DESCRIPTION OF THE TASK ▸ Reproduce word for word the lines from the beginning of the entries to the line with "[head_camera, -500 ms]", both included, but none of the pictures.

# # #

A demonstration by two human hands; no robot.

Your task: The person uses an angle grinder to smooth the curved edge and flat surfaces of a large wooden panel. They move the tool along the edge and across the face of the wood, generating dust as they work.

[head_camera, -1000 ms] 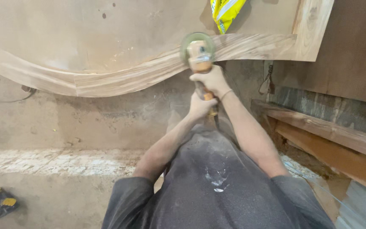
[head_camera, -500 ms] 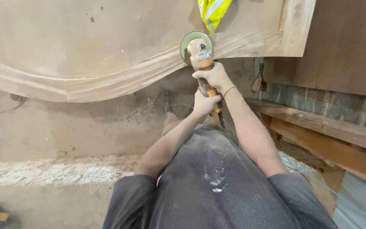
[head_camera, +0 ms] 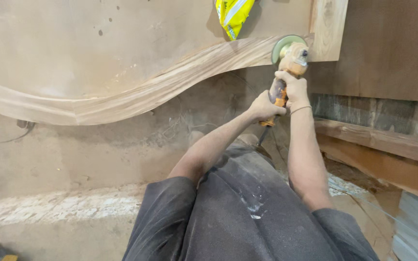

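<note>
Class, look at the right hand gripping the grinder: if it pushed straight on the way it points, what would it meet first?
The right hand points up along the orange angle grinder, so probably the wavy edge of the pale wooden panel, though depth is unclear.

wavy-edged wood slab (head_camera: 136,92) spans left to upper right, ahead of the person. angle grinder (head_camera: 288,60) sits at the slab's right end, disc against the edge. right hand (head_camera: 293,88) grips the grinder body just below the head; left hand (head_camera: 265,107) lower on the handle, touching it. bag (head_camera: 233,14) lies on the slab, left of the grinder. timber beams (head_camera: 388,145) to the right. floor (head_camera: 73,169) beneath.
</note>
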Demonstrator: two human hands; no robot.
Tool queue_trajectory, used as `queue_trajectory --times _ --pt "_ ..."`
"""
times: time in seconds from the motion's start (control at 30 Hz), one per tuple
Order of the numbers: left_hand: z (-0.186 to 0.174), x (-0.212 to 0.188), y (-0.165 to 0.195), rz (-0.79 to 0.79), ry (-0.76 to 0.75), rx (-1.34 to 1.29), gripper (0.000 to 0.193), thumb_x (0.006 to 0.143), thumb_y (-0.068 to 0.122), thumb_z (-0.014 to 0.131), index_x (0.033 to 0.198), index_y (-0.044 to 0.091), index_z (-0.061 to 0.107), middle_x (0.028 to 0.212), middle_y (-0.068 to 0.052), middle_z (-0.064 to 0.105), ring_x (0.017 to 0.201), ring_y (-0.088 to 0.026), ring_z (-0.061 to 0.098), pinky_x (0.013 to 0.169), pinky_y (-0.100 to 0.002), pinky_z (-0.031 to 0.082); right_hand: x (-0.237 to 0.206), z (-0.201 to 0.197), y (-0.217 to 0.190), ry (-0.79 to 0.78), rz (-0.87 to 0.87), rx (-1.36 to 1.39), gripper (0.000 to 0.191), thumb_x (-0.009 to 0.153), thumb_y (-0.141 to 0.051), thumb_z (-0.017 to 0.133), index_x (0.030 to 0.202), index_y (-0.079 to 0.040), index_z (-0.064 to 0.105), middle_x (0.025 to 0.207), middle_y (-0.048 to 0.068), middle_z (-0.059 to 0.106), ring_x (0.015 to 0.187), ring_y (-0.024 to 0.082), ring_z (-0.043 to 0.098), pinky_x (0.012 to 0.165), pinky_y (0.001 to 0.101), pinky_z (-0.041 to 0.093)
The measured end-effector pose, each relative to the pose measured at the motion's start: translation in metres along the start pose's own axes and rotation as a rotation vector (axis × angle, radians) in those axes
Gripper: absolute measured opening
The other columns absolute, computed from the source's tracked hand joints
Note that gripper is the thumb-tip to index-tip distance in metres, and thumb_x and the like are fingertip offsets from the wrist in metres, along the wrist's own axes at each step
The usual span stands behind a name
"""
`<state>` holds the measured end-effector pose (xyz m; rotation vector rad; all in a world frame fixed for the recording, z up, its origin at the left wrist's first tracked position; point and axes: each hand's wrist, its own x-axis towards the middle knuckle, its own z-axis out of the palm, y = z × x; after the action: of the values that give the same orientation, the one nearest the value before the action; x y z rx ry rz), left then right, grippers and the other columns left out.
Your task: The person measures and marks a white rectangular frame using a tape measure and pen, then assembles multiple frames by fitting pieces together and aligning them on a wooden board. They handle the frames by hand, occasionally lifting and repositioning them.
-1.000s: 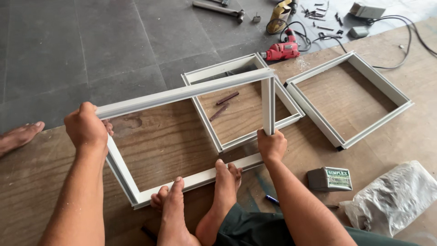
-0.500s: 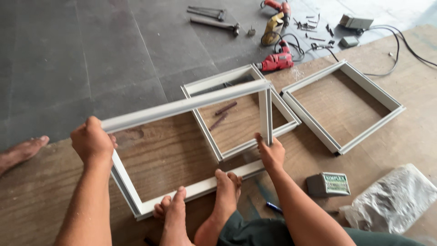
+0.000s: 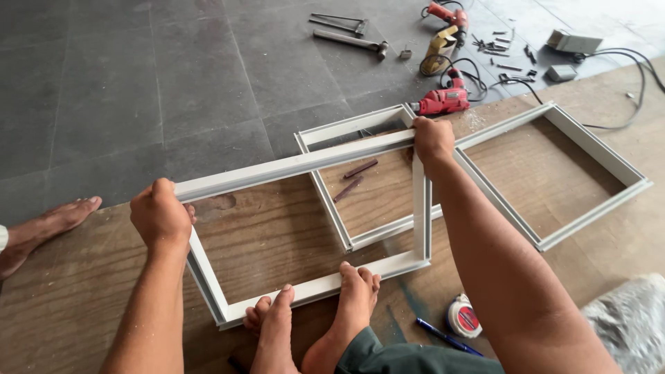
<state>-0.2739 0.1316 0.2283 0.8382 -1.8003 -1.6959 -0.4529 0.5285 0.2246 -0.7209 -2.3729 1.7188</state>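
Plywood sheeting laid over a dark tiled floor (image 3: 138,69) carries a pale aluminium frame (image 3: 298,166), held at the centre of the picture with its near rail pinned under the person's bare feet (image 3: 312,312). At centre left, the left hand (image 3: 161,216) is fisted around the frame's left corner; at centre right, the right hand (image 3: 433,140) is clenched on the far right corner. Two finished frames (image 3: 554,180) lie flat behind, at centre and right. Lower right, a tape measure (image 3: 464,318) and blue pen (image 3: 443,336) rest on the board. A red drill (image 3: 443,102) and hammer (image 3: 350,39) sit along the top; another person's foot (image 3: 48,221) shows at far left.
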Motion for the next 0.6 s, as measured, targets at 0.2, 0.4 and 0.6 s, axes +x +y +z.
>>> queue_trajectory --times 0.2,0.4,0.6 --pt "0.003 0.001 0.002 0.041 0.006 0.08 0.034 0.091 0.021 0.047 0.063 0.003 0.053 0.053 -0.008 0.052 0.044 -0.016 0.053 0.042 -0.034 0.041 0.03 0.015 0.019 0.05 -0.061 -0.091 0.04 0.085 -0.03 0.065 0.095 0.008 0.073 0.089 0.024 0.074 0.077 0.035 0.072 0.07 0.045 0.054" --pt "0.003 0.002 0.002 0.043 0.019 0.118 0.036 0.09 0.021 0.046 0.063 -0.001 0.054 0.053 -0.01 0.054 0.045 -0.017 0.053 0.043 -0.035 0.041 0.028 0.012 0.019 0.02 -0.067 -0.021 0.038 0.086 -0.027 0.066 0.091 0.01 0.071 0.08 0.019 0.071 0.066 0.031 0.069 0.058 0.0456 0.052" --pt "0.004 0.007 0.007 -0.038 -0.026 0.127 0.036 0.09 0.023 0.047 0.063 0.0 0.055 0.053 -0.01 0.055 0.044 -0.018 0.053 0.043 -0.035 0.042 0.014 0.002 0.011 -0.109 -0.075 0.137 0.033 0.091 -0.023 0.061 0.081 0.008 0.068 0.063 0.017 0.063 0.044 0.029 0.06 0.043 0.0436 0.045"
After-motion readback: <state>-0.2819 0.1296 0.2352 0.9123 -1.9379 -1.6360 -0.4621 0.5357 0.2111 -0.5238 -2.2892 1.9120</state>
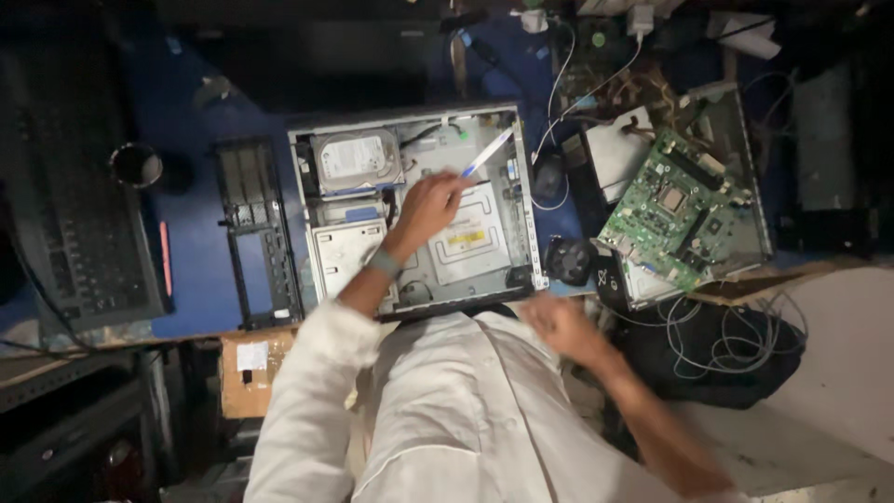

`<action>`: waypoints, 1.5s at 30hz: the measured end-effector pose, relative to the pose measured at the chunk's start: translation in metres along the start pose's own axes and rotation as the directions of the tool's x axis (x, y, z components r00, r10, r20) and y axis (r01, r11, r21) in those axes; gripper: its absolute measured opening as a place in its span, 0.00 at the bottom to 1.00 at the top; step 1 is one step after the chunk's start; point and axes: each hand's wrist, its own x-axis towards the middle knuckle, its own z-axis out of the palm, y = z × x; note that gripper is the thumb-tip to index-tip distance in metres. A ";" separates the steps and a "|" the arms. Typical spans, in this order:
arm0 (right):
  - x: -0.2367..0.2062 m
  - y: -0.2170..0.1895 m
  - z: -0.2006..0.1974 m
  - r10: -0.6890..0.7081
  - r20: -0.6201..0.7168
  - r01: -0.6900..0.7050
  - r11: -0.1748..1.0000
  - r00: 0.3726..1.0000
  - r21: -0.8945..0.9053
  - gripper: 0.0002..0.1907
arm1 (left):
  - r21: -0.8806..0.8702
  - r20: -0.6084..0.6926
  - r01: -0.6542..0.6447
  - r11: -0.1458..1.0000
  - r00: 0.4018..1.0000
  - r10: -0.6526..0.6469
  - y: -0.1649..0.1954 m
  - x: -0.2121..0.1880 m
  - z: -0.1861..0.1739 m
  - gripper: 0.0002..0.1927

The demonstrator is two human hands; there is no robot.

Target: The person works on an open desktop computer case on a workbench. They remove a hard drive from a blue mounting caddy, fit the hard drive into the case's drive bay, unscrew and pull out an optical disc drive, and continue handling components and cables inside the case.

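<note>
Left hand [430, 207] closed around a blue-and-white screwdriver [487, 153], over the middle of an open desktop computer case [531, 233]. Right hand [559, 326], blurred, grip unclear, hovers just below the case's near edge.

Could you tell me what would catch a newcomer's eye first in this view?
The open grey metal computer case at the centre of the blue table, with a silver hard drive in its upper left corner. The left hand holds a white and blue screwdriver over it. To the right, a green circuit board lies tilted; the right hand is blurred at the table's edge.
</note>
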 end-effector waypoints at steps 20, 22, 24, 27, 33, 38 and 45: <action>0.136 -0.218 -0.026 -0.751 0.037 0.660 0.554 0.659 -0.507 0.11 | 0.681 0.209 -0.432 0.591 0.888 0.409 0.019 0.171 0.021 0.05; 0.117 -0.212 -0.020 -0.783 -0.125 0.711 0.609 0.609 -0.351 0.14 | 0.632 0.045 -0.292 0.718 0.939 0.341 0.017 0.185 0.011 0.05; 0.087 -0.205 -0.011 -0.687 -0.293 0.674 0.721 0.665 -0.160 0.14 | 0.492 -0.100 0.040 0.870 0.995 0.011 0.008 0.203 -0.010 0.05; 0.067 -0.198 -0.004 -0.490 -0.439 0.586 0.803 0.753 0.110 0.11 | 0.037 -0.251 0.093 0.995 0.965 -0.081 0.004 0.229 -0.033 0.10; 0.064 -0.215 -0.017 -0.580 -0.293 0.603 0.798 0.760 -0.017 0.12 | 0.311 0.033 -0.183 0.933 0.983 0.182 0.031 0.234 -0.005 0.04; 0.022 -0.234 -0.011 -0.582 -0.265 0.638 0.728 0.768 0.252 0.14 | 0.494 0.048 -0.237 0.836 0.968 0.246 0.015 0.247 -0.023 0.04; 0.007 -0.207 -0.023 -0.698 0.011 0.520 0.543 0.716 0.659 0.09 | -0.427 0.056 0.291 0.856 0.953 -0.296 -0.018 0.253 -0.050 0.12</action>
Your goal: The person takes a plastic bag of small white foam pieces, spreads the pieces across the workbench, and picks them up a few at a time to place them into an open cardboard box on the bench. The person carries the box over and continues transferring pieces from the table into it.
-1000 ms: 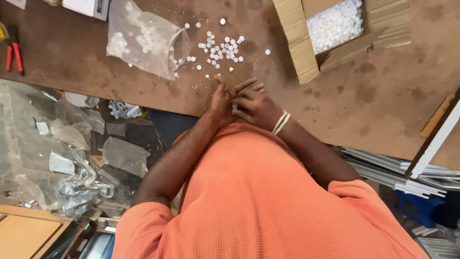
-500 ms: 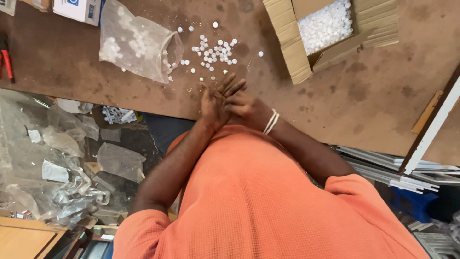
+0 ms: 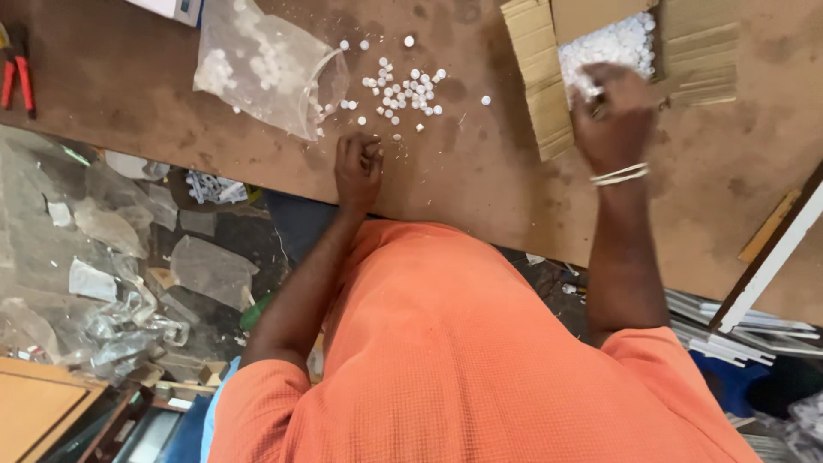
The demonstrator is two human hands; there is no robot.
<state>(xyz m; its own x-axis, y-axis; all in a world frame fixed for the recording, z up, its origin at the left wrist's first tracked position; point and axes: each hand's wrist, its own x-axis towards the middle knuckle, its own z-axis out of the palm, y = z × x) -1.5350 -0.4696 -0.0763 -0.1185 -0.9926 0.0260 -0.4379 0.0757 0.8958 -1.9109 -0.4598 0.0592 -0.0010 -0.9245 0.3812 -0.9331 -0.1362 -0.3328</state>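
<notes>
My right hand [image 3: 613,111], with thin bangles on the wrist, reaches into an open cardboard box [image 3: 531,77] filled with small white plastic pieces [image 3: 613,43]. Its fingers curl down into the pile and close on some of them. My left hand [image 3: 358,167] rests on the brown table [image 3: 480,180] with its fingers curled in; nothing shows in it. Just beyond it lies a scatter of loose white pieces [image 3: 403,86]. To its upper left lies a clear plastic bag [image 3: 261,69] holding more white pieces, its mouth facing the scatter.
Red-handled pliers [image 3: 17,73] lie at the table's far left. Crumpled clear plastic bags [image 3: 111,291] litter the floor on the left. White strips [image 3: 746,321] are stacked at the right beside a slanted white bar [image 3: 776,257]. A wooden board [image 3: 34,411] sits at the bottom left.
My hands were together near the loose pieces. My right hand has moved away to the right into the cardboard box, while my left hand stays at the table edge.
</notes>
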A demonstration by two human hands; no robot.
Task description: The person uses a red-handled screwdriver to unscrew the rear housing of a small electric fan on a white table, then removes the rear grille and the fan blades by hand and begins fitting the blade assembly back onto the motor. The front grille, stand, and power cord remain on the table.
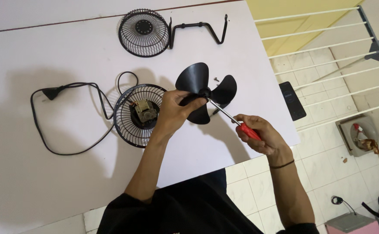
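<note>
My left hand (173, 112) holds a black three-bladed fan propeller (194, 79) by its hub, lifted above the white table (46, 164). My right hand (258, 135) grips a red-handled screwdriver (249, 131); its metal shaft points up-left with the tip at the propeller's hub. Just left of my left hand lies the rear wire fan cage (131, 123) with the small motor (145, 111) in its middle.
A front wire grille (143, 33) and a bent black stand bracket (200, 29) lie at the table's far side. A black power cord with plug (53, 92) loops at left. A small screw (216, 79) lies near the propeller. A dark phone (292, 100) lies on the tiled floor, beside a white drying rack (328, 43).
</note>
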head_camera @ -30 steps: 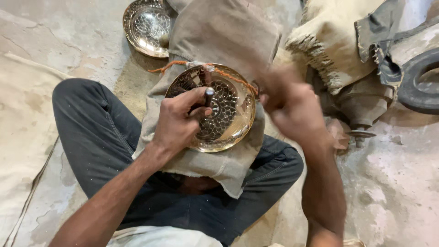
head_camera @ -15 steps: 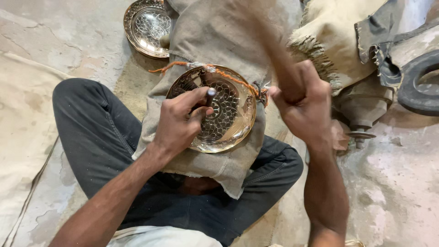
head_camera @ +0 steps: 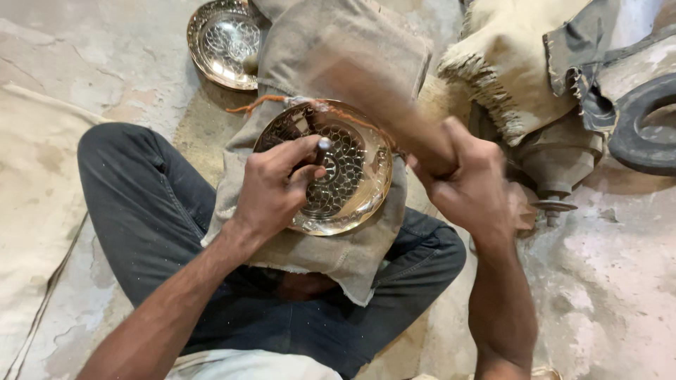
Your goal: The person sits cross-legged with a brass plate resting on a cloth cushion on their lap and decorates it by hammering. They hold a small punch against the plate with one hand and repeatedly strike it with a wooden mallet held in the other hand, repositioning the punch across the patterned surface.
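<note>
Brass-coloured metal bowl point(head_camera: 331, 169) with a pierced, patterned centre lies on a burlap-covered pad point(head_camera: 338, 84) across the seated person's lap, open side up. The left hand point(head_camera: 271, 190) is clenched around a small metal punch point(head_camera: 322, 146), tip pressed into the bowl's patterned middle, rounded head showing just above the fingers. The right hand point(head_camera: 468, 183) is gripped tight on a wooden mallet handle point(head_camera: 373, 91), motion-blurred.

Change: a second ago the right hand was a blur close to the bowl's right rim; half a second ago it was lifted, handle rising up-left; now the fist sits further right and lower, with the handle streaking up and left over the pad. Reads as a hammering swing in progress, so the strike cycle on the punch is likely ongoing. The left hand, punch and bowl have hardly shifted between pictures.

Orientation: the punch's long axis runs roughly upright, leaning slightly toward the top right, working end down in the bowl. The mallet's long axis runs diagonally from the right fist toward the upper left; its head is too blurred to make out.

Around: a second patterned bowl point(head_camera: 225, 42) rests on the floor at top left, well apart. Frayed cloth point(head_camera: 507, 70) and a dark rubber ring point(head_camera: 644, 127) lie to the right.
</note>
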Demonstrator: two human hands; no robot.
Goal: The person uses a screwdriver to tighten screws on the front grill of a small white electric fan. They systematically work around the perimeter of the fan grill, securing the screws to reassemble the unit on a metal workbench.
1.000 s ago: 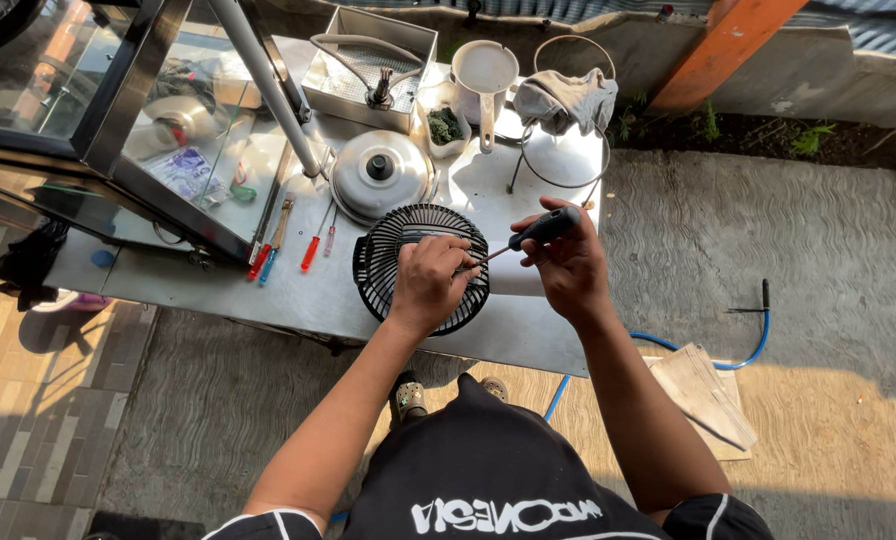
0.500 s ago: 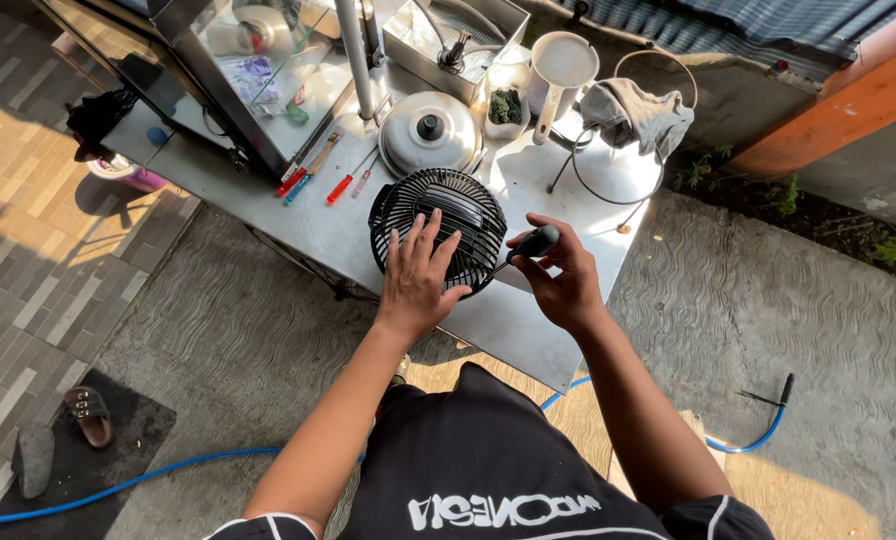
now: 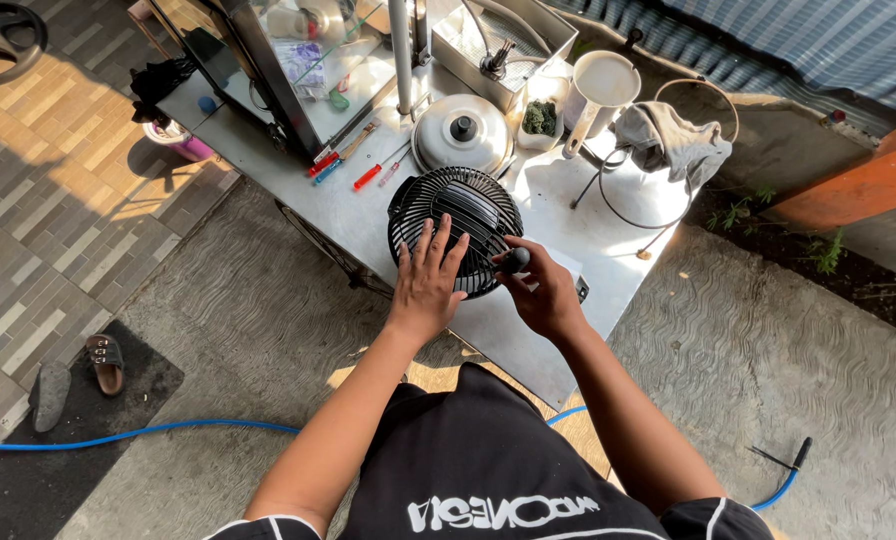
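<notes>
Desk: I see a metal desk running away from me, sunlit, with everything crowded toward its far end
Fan guard: round black wire grille lying flat on the desk near its front edge, directly under and ahead of both my hands
Pot lid: shiny domed lid with a black knob, just beyond the fan guard, apart from it
Cloth: grey rag draped over a wire ring stand on the right, well apart from the fan guard
Left hand: fingers spread wide and pressed flat on the near half of the fan guard, holding nothing
Right hand: closed around a black tool handle at the right rim of the fan guard; I cannot tell where the tip meets the grille
Screwdrivers: red- and blue-handled ones lying loose left of the fan guard, untouched
Change from before: the right hand has come in closer to the grille's rim, the left hand stays spread on the fan guard, and the view has swung so the desk sits more centred
</notes>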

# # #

RESULT OF THIS TASK ▸
A demonstration by two human hands; no robot.

Your task: The person uses an angle grinder to smooth the curved edge and flat surfaces of a large wooden panel. They move the tool along the edge and across the face of the wood, generating dust as they work.

[head_camera, -1000 ms] 
[head_camera, -500 ms] 

There is nothing further in this answer.